United Kingdom
- Name: HMS Dove
- Acquired: 21 May 1805 by purchase
- Fate: Captured 5 August 1805

General characteristics
- Type: Schooner
- Tons burthen: 103 (bm)
- Length: 68 ft 0 in (20.7 m)
- Beam: 19 ft 4+1⁄2 in (5.9 m)
- Depth of hold: 6 ft 0 in (1.8 m)
- Propulsion: Sail
- Complement: 17
- Armament: 4 × 12-pounder carronades

= HMS Dove (1805) =

HMS Dove was a mercantile vessel of unknown name or origin. The Admiralty purchased her on 21 May 1805 and registered her on 28 May.

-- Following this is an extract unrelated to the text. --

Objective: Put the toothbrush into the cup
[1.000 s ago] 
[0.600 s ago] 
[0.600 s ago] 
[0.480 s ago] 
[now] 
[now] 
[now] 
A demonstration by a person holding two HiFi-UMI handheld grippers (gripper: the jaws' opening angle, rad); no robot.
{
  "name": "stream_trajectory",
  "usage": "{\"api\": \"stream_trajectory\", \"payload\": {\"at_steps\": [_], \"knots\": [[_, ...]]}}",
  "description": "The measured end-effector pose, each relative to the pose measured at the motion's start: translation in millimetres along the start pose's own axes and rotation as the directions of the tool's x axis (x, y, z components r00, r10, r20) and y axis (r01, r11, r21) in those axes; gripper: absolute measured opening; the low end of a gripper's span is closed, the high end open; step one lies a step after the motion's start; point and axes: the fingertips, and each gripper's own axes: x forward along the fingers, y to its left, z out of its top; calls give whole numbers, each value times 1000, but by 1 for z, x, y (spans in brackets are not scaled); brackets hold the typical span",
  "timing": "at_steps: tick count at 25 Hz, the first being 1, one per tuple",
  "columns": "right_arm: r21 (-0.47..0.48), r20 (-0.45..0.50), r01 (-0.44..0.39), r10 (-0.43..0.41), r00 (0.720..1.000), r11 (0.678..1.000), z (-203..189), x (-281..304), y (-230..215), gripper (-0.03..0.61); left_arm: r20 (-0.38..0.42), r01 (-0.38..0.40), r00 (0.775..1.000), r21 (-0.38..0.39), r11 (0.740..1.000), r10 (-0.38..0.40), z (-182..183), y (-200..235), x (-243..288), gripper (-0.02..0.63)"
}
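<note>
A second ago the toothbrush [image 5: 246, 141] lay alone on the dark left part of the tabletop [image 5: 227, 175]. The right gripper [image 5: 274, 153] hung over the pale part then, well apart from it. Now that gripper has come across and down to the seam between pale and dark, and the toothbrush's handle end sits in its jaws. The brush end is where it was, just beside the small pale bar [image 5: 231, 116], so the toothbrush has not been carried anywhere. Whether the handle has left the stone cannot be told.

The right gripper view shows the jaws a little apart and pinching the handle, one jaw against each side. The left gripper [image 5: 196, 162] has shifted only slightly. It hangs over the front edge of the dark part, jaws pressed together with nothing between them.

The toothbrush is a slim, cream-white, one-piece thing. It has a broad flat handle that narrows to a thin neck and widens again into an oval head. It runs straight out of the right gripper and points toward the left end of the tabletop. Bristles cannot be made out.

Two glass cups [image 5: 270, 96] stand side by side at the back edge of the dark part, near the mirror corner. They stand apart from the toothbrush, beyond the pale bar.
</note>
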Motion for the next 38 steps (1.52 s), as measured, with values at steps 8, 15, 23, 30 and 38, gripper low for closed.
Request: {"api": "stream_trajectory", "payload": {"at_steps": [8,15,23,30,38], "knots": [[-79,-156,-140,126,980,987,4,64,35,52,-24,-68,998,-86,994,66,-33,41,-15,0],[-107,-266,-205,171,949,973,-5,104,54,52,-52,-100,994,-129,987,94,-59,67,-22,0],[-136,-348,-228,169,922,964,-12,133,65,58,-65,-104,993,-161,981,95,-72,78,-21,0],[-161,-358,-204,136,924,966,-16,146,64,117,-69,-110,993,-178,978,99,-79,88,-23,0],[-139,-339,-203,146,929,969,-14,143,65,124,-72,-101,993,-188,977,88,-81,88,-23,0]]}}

She underwent fitting at Deptford for foreign service between 21 May and 3 July. Lieutenant Alexander Boyack commissioned her.

==Capture==
Boyack was in command on 5 August when Dove was in the Bay of Biscay, bound for Gibraltar. At 3 a.m. Dove sighted a large vessel ahead. As Dove tried to escape she lost one man overboard. Dove was unable to escape and when the enemy vessel came alongside and prepared to fire a broadside Dove struck her colours. Her captor proved to be the 22-gun Gloire.